Published online by Cambridge University Press: 28 March 2008
Historical introduction
Literature and scholarship, in Irish and in Latin, were prized and cultivated in early Christian Ireland: what has come down to us from the years ad 600 to 800 is most impressive, in both range and quality. These early texts are the products of an intellectual elite that comprised clerical and secular scholars and authors. There were already some Christians in Ireland early in the fifth century, for in 431 Pope Celestine sent Palladius as first bishop to the Irish who believed in Christ. Since Christianity is a religion of the Book, these Irish Christians must have had individuals among them who were literate in Latin. Some degree of literacy in the Irish language was present even earlier than the fifth century. The oldest surviving records of the Irish language are inscriptions incised in stone in the ogam script.

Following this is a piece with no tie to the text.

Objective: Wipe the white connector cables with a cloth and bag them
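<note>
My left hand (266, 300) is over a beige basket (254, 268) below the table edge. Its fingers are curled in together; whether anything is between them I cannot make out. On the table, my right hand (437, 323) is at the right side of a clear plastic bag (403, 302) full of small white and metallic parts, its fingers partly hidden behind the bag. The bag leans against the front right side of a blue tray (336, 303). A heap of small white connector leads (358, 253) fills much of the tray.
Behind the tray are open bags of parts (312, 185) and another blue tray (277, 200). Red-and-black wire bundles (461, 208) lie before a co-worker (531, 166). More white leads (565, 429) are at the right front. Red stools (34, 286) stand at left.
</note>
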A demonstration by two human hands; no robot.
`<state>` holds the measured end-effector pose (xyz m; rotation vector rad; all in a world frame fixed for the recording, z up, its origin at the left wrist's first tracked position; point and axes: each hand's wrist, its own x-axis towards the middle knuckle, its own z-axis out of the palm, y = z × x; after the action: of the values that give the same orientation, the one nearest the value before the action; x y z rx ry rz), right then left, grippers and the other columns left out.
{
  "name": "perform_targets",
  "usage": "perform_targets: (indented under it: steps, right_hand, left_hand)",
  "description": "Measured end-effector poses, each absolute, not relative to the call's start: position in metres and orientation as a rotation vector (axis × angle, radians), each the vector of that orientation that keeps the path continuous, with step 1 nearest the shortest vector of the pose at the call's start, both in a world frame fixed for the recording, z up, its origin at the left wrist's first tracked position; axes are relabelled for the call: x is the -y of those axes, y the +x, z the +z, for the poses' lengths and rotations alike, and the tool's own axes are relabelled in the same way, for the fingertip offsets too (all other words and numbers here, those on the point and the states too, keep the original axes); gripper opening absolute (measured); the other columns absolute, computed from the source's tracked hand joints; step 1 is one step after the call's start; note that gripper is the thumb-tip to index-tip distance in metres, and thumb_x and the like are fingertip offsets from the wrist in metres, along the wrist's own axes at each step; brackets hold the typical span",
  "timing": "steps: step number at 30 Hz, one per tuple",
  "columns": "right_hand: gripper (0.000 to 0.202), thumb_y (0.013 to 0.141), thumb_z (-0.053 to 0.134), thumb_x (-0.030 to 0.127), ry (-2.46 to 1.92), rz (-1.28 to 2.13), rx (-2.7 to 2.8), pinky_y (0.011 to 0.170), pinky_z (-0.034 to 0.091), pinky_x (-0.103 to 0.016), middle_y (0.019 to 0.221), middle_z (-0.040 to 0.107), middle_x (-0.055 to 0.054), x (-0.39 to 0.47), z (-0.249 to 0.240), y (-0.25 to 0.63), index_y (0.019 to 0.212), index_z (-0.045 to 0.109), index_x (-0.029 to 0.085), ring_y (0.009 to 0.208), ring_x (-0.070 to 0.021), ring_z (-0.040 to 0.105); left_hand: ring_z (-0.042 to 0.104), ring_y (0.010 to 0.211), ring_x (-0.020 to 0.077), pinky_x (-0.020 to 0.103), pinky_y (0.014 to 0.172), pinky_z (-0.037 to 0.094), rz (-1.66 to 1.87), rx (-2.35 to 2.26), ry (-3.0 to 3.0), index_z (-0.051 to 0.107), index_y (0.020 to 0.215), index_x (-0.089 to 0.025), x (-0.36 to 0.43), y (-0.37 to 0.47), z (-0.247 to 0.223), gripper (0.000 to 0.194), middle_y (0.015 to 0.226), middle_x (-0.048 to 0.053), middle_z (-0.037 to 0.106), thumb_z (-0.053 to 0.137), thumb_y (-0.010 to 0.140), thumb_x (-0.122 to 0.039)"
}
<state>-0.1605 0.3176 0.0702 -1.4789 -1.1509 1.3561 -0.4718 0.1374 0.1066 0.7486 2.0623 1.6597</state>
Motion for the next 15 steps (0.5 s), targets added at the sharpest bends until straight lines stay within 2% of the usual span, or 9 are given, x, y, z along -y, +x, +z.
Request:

Something under four hundred of these inscriptions survive, and they generally consist of a personal name in the genitive case, accompanied, more often than not, by the name of that person’s father or other ancestor. The earliest inscriptions probably date to the fifth and sixth centuries, and some may belong to the fourth. The invention of the ogam alphabet cannot have occurred later than the fourth century, and it has been suggested that it may date to the end of the second century or the beginning of the third. We know nothing of the identity of the inventor of this alphabet, but we can be sure that he knew Latin and that his invention entailed an analysis of the Irish language.